INSTRUCTIONS TO FOLLOW:
Write out the data exactly, please, and omit the pictures.

SUPPLIED INFORMATION:
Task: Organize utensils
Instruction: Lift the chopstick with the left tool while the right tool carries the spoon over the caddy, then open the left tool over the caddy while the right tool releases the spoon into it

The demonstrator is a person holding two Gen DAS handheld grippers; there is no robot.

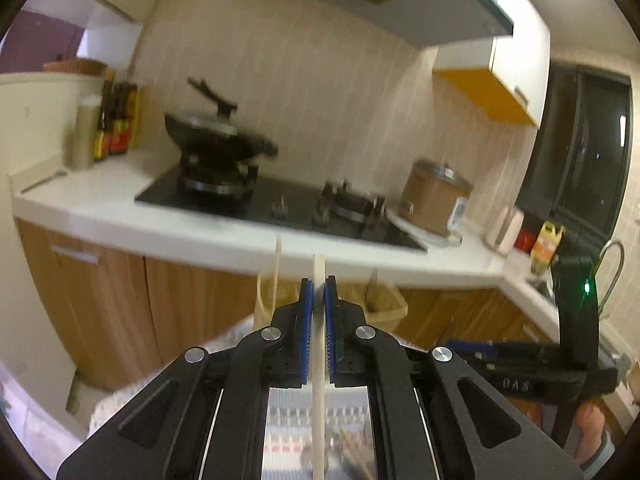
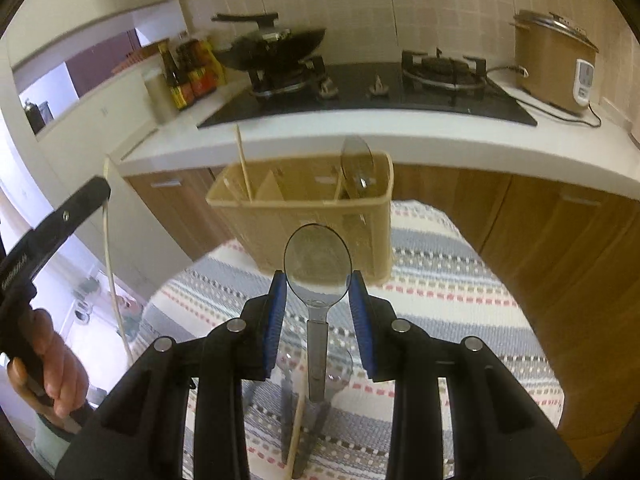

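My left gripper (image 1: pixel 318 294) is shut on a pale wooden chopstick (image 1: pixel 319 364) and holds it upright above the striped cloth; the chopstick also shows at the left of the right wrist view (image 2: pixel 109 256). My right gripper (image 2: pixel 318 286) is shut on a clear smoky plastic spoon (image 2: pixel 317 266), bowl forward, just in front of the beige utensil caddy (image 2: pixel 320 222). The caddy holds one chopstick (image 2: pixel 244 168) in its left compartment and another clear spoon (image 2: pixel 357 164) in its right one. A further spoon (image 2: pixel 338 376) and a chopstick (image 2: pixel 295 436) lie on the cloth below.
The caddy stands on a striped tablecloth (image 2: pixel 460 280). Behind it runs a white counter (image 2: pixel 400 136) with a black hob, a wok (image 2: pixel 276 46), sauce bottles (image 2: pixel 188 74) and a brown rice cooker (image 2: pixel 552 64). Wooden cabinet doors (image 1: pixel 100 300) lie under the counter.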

OUTPUT:
Task: Organize utensils
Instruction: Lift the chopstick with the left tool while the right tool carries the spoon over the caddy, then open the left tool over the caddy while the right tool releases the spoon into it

The demonstrator is a person holding two Gen DAS handheld grippers; there is no robot.


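My left gripper (image 1: pixel 318 294) is shut on a pale wooden chopstick (image 1: pixel 319 364) and holds it upright above the striped cloth; the chopstick also shows at the left of the right wrist view (image 2: pixel 109 256). My right gripper (image 2: pixel 318 286) is shut on a clear smoky plastic spoon (image 2: pixel 317 266), bowl forward, just in front of the beige utensil caddy (image 2: pixel 320 222). The caddy holds one chopstick (image 2: pixel 244 168) in its left compartment and another clear spoon (image 2: pixel 357 164) in its right one. A further spoon (image 2: pixel 338 376) and a chopstick (image 2: pixel 295 436) lie on the cloth below.
The caddy stands on a striped tablecloth (image 2: pixel 460 280). Behind it runs a white counter (image 2: pixel 400 136) with a black hob, a wok (image 2: pixel 276 46), sauce bottles (image 2: pixel 188 74) and a brown rice cooker (image 2: pixel 552 64). Wooden cabinet doors (image 1: pixel 100 300) lie under the counter.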

With this output, the exercise is done.